Q: I am seeing the following error messages when compiling my code ...
undefined reference to `__pgas_register_dv'
This is a mixed language issue with the Cray Compiler when using CC to link applications that use PGAS and/or Fortran routines. The CC compiler option:
-hpgas_runtime will make sure the correct libraries are linked in.
Q: I am seeing the following error messages when running my code ...
LIBDMAPP WARNING: Unable to open kgni version file /sys/class/gemini/kgni0/version errno 2
This error message occurs when running an application on a external login node (h2ologin1|2|3|4) compiled with the Cray Compiler (CCE) . To compile code only for running on the h2ologin nodes without communication or device libraries please add "-target=local_host" to the options for cc, CC and ftn.
Q. My OpenACC code is running the same as (or slower than) the CPU version. What's happening?

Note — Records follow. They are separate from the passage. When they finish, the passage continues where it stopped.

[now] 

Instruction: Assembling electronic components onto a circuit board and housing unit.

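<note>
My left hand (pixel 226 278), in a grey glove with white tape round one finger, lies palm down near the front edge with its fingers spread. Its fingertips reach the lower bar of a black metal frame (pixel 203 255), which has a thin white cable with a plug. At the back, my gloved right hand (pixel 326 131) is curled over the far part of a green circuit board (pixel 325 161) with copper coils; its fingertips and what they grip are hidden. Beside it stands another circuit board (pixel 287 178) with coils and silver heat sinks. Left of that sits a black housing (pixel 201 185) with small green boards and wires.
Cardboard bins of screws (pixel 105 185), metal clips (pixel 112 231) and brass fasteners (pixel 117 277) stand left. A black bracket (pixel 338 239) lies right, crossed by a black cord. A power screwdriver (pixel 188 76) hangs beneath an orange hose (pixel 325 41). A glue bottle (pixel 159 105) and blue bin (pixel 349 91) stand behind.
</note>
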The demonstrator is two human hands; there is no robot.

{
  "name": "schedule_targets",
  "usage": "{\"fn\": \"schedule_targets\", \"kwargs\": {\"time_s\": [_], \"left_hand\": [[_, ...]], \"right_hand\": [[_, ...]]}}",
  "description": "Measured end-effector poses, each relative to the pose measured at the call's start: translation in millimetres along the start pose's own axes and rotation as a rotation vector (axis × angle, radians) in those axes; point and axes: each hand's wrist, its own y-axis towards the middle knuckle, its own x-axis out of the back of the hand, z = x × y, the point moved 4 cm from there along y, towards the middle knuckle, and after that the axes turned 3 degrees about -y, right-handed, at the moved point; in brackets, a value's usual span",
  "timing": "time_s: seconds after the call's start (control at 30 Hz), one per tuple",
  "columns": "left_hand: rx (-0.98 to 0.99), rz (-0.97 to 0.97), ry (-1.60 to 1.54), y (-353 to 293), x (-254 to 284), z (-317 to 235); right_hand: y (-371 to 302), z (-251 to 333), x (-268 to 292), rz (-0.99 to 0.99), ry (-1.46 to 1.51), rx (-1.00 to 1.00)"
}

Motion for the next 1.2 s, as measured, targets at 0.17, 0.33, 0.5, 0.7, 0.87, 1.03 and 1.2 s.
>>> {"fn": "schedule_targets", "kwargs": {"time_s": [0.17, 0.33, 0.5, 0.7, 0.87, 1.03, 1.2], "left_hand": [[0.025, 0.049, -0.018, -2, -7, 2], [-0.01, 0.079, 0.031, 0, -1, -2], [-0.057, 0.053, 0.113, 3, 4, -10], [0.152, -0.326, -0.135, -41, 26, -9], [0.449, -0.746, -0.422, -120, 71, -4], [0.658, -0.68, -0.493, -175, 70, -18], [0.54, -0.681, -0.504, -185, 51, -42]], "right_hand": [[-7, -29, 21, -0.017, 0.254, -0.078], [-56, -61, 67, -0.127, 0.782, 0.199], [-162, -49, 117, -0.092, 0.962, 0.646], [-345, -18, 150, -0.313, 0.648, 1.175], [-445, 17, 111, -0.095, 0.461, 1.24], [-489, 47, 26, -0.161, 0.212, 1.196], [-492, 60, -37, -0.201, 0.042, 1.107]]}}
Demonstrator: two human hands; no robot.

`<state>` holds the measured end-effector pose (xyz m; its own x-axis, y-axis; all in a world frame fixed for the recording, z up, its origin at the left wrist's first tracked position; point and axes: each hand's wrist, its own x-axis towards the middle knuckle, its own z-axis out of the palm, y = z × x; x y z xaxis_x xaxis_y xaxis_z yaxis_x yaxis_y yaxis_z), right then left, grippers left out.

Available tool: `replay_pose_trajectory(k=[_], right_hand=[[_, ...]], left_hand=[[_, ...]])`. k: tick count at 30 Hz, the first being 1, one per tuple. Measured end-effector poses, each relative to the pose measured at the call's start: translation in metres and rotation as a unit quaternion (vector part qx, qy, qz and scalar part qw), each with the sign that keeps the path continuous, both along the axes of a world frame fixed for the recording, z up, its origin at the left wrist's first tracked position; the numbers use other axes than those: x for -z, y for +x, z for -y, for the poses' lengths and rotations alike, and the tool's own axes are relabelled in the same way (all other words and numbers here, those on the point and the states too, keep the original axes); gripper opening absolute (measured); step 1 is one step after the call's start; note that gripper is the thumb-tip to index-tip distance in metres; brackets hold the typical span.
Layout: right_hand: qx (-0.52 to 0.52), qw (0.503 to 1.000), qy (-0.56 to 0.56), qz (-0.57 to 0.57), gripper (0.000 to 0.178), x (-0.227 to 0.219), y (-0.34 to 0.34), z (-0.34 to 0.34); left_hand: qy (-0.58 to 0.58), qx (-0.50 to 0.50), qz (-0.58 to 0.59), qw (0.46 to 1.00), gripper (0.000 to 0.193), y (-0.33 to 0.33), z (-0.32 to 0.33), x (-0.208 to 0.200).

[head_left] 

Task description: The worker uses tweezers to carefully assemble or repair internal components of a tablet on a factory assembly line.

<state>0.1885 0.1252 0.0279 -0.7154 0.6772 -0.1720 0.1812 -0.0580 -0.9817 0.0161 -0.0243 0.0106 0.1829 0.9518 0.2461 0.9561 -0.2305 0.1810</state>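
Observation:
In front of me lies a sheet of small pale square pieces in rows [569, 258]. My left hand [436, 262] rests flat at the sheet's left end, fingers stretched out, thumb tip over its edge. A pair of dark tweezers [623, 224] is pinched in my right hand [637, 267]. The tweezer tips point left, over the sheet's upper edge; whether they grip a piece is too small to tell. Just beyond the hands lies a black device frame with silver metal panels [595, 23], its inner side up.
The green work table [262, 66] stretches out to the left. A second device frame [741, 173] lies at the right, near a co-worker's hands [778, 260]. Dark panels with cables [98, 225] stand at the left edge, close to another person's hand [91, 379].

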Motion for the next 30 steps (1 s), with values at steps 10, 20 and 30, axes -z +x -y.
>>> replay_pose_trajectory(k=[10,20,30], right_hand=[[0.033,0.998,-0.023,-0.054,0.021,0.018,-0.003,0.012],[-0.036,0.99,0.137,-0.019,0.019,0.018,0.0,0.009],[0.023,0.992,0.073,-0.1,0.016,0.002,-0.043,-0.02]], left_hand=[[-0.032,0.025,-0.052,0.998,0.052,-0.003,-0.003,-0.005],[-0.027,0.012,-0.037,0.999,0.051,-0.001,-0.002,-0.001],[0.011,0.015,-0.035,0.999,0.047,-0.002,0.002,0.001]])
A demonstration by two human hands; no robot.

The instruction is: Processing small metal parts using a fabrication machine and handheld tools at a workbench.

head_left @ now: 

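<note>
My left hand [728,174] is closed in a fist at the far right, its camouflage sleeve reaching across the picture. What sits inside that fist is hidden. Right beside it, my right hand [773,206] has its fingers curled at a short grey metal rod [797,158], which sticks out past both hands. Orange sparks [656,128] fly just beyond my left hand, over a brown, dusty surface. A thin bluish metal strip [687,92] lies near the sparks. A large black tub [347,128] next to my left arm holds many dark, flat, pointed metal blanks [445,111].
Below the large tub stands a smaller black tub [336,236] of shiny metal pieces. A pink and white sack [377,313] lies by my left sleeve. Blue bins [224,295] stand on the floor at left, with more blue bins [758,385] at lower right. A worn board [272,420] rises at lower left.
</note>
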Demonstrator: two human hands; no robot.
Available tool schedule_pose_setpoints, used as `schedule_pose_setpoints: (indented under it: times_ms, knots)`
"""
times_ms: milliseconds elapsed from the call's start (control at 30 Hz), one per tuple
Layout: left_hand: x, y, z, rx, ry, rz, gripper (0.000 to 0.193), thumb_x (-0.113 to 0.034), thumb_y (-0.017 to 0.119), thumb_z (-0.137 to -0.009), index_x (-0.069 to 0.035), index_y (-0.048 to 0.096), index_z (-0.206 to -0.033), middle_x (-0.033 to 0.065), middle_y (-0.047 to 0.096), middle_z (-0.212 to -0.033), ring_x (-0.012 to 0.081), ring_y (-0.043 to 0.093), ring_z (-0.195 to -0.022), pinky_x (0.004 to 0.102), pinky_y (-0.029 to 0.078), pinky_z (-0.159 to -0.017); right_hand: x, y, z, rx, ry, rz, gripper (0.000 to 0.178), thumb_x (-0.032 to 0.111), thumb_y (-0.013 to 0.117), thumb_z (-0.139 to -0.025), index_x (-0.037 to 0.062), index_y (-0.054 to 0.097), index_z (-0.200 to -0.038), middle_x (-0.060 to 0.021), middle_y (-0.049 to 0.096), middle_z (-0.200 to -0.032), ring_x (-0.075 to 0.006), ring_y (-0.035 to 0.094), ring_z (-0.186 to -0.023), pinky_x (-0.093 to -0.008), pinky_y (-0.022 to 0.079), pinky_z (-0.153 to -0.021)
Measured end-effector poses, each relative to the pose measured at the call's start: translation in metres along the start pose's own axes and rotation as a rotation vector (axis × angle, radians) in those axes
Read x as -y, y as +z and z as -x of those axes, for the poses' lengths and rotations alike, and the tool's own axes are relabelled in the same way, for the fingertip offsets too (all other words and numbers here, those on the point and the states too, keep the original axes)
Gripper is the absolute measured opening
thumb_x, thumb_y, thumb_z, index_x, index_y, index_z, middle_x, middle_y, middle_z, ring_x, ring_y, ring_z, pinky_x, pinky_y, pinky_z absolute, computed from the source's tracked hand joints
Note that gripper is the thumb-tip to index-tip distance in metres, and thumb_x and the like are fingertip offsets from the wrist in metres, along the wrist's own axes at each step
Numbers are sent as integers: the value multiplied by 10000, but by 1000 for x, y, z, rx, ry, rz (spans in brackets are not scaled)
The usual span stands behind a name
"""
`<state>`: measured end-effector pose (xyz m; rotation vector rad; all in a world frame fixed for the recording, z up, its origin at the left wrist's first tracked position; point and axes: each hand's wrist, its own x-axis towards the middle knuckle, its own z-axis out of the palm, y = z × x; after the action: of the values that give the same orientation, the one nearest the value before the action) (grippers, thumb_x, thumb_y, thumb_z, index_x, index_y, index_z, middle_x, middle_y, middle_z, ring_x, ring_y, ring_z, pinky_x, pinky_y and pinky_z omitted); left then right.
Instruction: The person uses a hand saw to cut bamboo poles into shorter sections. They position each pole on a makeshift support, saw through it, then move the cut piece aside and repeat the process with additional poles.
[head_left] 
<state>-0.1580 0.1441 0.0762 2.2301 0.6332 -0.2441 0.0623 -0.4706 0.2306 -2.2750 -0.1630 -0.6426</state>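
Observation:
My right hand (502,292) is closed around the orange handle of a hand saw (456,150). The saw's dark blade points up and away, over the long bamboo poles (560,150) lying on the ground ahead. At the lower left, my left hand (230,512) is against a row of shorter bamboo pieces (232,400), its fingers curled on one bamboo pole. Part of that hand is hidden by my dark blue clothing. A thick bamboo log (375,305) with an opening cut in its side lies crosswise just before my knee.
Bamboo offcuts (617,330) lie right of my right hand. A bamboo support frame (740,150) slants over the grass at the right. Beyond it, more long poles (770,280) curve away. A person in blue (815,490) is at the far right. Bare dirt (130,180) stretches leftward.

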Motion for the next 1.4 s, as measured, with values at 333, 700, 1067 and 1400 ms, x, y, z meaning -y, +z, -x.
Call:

The OpenACC directives are just that--directives. Compilers are free to ignore them or not implement accelerated code if compiler flags or modules are missing or not loaded. Take care to include the appropriate modules and flags as shown in the OpenACC compiler table of the user guide (under programming), and don't forget to have the correct modules loaded at runtime (best done in your job script ).
Q: I am seeing the following error messages when using the checkjob command ...
NOTE: job violates constraints for partition login (partition login not in job partition mask)
This error message can be ignored and does not represent a problem with your job. The login partition is the MOM nodes that need to be part of the job but are not part of the compute nodes partion.
Q: I am seeing "no CUDA-capable device is detected'', what are the reasons and how to avoid it?
This error occurs when XE nodes are used instead of XK nodes for GPU applications. Make sure XK nodes are specified in the resource request.
This error can also occur when interective mode is used for GPU applications. In this case one will need to use the CCM mode (cluster compatibility mode).
Q. How can I monitor the memory usage of my application?
Compile and link into your application a routine with getrusage() and call it from Fortran or C at points in your code where you would like to monitor memory usage.
Q: How do I submit a bug?
Send an e-mail to email@example.com (if you ever forget, this information is always at the bottom of the message-of-the-day. Just "more /etc/motd" to be reminded.)
Make the subject line an informative description of the probem. Put as many details as you can think of in the body.
If you want to point the help staff to an example, please make the code and all the directories above the code readable by everone on the system. You do this with Unix file permissions settings: chmod a+rX -R my/top/code/directory
Q: My globusonline transfers using globus connect is getting the following error in the transfer log. What does that mean?
500-globus_gsi_gssapi: SSLv3 handshake problems: Couldn't do ssl handshake
500-OpenSSL Error: s3_srvr.c:956: in library: SSL routines, function SSL3_GET_CLIENT_HELLO: wrong version
Q: How can a task get its rank number without asking MPI?
A script or program launched with aprun may obtain the rank number by retrieving the ALPS_APP_PE environment variable.